→ INSTRUCTIONS FOR THE TASK:
Scan the listing and work out how many lines contain the word "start". Nothing but the number should be given.

※

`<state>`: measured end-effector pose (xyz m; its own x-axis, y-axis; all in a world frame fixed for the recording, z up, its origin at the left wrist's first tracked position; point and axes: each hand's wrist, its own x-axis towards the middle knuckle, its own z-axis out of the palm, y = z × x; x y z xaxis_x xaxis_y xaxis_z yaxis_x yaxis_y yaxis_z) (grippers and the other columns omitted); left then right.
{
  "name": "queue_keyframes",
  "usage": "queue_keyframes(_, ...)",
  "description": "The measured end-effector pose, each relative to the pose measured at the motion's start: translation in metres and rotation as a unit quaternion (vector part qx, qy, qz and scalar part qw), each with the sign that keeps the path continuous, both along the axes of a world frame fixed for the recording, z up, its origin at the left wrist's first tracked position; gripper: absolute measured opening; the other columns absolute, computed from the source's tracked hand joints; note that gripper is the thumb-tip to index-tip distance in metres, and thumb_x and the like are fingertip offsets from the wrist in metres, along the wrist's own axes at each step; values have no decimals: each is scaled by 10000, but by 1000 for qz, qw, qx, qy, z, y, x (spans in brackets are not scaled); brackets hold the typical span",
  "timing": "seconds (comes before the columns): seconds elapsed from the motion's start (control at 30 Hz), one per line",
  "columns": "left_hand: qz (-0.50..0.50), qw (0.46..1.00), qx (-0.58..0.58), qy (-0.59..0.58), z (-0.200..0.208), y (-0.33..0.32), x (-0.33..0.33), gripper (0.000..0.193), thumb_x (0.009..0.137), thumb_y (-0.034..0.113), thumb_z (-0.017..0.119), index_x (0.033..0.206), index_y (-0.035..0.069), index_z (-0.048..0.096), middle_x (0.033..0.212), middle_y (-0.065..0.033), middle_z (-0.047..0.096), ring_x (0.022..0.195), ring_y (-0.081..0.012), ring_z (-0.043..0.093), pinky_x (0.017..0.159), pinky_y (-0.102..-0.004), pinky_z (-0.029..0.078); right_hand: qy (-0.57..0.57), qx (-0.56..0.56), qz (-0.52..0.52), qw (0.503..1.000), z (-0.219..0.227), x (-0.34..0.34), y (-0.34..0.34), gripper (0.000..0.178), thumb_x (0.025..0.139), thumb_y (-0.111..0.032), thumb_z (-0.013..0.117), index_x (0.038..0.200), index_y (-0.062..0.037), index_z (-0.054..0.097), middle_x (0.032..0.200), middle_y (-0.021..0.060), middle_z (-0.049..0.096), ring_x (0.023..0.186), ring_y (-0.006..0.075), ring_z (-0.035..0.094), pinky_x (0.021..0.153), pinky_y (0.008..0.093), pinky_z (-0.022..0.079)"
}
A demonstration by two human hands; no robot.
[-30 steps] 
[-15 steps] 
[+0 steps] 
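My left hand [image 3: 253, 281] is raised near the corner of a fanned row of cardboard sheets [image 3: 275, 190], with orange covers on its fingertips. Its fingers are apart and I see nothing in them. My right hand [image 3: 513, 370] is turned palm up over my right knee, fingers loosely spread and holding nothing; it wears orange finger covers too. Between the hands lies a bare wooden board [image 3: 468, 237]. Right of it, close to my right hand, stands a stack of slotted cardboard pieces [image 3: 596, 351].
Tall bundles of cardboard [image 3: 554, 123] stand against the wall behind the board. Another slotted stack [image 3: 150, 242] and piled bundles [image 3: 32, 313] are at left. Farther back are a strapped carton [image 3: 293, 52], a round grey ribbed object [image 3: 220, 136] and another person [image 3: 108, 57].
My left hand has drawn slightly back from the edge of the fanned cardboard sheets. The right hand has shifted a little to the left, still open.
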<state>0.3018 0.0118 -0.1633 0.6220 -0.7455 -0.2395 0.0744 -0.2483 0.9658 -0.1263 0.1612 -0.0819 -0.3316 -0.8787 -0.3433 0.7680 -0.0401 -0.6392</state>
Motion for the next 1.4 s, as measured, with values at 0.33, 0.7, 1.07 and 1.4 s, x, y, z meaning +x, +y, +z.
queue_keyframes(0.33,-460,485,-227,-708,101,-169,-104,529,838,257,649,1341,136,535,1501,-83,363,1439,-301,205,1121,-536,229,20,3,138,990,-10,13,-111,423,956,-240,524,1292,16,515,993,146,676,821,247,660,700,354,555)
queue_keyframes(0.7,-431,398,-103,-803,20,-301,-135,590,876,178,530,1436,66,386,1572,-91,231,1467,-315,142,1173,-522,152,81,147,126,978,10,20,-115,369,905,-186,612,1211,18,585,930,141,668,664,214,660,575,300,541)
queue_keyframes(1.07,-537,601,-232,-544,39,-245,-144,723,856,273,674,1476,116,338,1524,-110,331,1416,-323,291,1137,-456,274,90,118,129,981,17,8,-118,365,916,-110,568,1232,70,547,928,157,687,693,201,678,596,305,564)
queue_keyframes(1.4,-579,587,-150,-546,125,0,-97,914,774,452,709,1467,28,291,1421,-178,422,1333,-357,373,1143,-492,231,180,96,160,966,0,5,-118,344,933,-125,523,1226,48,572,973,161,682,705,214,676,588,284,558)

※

→ SOLUTION TO THIS PROBLEM:
2